Retype, word for word, each line between the lines holding "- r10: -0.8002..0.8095" and "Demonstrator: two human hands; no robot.", inclusive, and leave the rest of the data alone.

Data section.
# # # # # # #
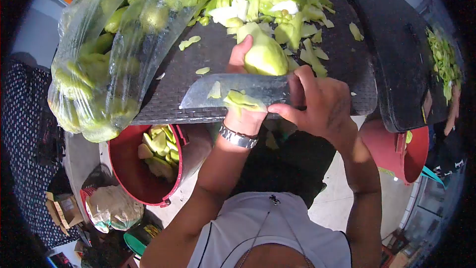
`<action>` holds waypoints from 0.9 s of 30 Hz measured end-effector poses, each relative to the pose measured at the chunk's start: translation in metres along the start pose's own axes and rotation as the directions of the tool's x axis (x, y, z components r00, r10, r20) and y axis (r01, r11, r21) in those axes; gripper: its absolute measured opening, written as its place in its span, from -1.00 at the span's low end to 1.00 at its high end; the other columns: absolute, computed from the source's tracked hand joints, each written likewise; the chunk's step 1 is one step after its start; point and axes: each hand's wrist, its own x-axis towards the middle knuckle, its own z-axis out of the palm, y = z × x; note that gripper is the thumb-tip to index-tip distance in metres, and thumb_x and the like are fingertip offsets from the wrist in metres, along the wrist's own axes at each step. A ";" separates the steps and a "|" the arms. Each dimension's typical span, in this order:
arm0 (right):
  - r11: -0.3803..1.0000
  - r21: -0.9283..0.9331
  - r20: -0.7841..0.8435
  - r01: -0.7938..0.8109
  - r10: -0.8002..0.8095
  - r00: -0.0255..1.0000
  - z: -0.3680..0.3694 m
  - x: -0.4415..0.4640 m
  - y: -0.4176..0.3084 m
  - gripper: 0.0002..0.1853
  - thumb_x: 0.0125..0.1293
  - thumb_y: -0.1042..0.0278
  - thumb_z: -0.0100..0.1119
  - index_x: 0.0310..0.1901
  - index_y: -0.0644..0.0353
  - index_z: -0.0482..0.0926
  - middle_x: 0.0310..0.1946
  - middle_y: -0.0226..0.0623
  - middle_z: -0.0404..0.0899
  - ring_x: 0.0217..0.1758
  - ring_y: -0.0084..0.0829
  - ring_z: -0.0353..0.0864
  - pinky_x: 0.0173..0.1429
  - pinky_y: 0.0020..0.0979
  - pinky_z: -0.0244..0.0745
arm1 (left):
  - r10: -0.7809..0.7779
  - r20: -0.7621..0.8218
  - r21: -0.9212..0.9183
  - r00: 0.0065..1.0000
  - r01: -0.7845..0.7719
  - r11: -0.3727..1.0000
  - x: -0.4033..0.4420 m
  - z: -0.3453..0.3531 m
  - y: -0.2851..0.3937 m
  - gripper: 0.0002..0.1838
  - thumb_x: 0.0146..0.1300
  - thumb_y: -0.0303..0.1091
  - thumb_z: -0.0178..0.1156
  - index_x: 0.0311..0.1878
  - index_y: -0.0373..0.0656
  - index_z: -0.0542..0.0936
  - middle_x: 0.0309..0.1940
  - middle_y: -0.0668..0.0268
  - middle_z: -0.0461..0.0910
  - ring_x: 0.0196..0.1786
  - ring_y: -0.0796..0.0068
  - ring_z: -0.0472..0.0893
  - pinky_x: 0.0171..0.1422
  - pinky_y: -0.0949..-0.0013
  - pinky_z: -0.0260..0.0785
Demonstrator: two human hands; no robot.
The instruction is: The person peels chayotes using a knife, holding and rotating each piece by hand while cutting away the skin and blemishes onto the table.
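My left hand (pixel 246 121) grips a pale green, peeled-looking fruit (pixel 267 55) at the table's edge, its thumb on the fruit's left side. A silver watch (pixel 238 137) circles that wrist. In my right hand (pixel 322 100) is the handle of a broad knife (pixel 201 93), its blade pointing left across my left hand and hiding part of it. Cut green slices (pixel 244 100) cling to the blade. Beyond the fruit lies a heap of green and white peelings (pixel 277 7). I cannot tell the fruit's exact kind.
The dark woven tabletop (pixel 171 82) carries a clear plastic bag (pixel 99 77) of green fruit at left. Below stand a red bucket (pixel 116 168) holding pale green pieces and another red bucket (pixel 416 161). Another person's hand (pixel 452 111) is at far right beside shredded green peelings (pixel 441 59).
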 end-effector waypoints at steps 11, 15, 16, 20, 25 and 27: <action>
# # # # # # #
Reply to the task.
  - r10: -0.8002..0.8095
  - r00: -0.0255..1.0000
  - z: -0.3680..0.3694 m
  - x: -0.4415..0.4640 m
  - y: -0.4176..0.3084 m
  - gripper: 0.0002..0.1853
  - thumb_x: 0.0125..0.1293
  - thumb_y: -0.1042..0.0278
  - thumb_z: -0.0100..0.1119
  - index_x: 0.0310..0.1901
  - index_y: -0.0644..0.0353
  - index_z: -0.0482..0.0926
  - middle_x: 0.0310..0.1946
  - middle_y: -0.0226..0.0623
  - middle_z: -0.0404..0.0899
  - ring_x: 0.0217..0.1758
  - ring_y: -0.0084..0.0829
  - ring_z: -0.0353..0.0864
  - pinky_x: 0.0173..0.1429
  - pinky_y: 0.0020..0.0979
  - pinky_z: -0.0244..0.0745
arm1 (left):
  - r10: -0.7809..0.7779
  - r20: -0.7621..0.8218
  - r21: -0.9212..0.9183
  - r00: 0.0065..1.0000
  - r01: -0.7845..0.7719
  - r11: -0.3727..1.0000
  - x: -0.4033..0.4420 m
  - z: -0.3453..0.3531 m
  - y: -0.2851..0.3937 m
  - gripper: 0.0002..0.1838
  - thumb_x: 0.0146..0.1300
  - thumb_y: -0.0303..0.1091
  - thumb_z: -0.0178..0.1156
  - index_x: 0.0311..0.1878
  - index_y: -0.0373..0.0656
  - index_z: -0.0542..0.0936
  - middle_x: 0.0309..0.1940
  - middle_y: -0.0668..0.0268
  - middle_z: -0.0461..0.0910
  - ring_x: 0.0196..0.1786
  - ring_y: -0.0796..0.0068
  - ring_z: -0.0472..0.0893
  - pinky_x: 0.0171..0.1422
  - pinky_y: -0.0949..-0.0013
  - pinky_z: -0.0260..0.0785
Demonstrator: two human hands; no robot.

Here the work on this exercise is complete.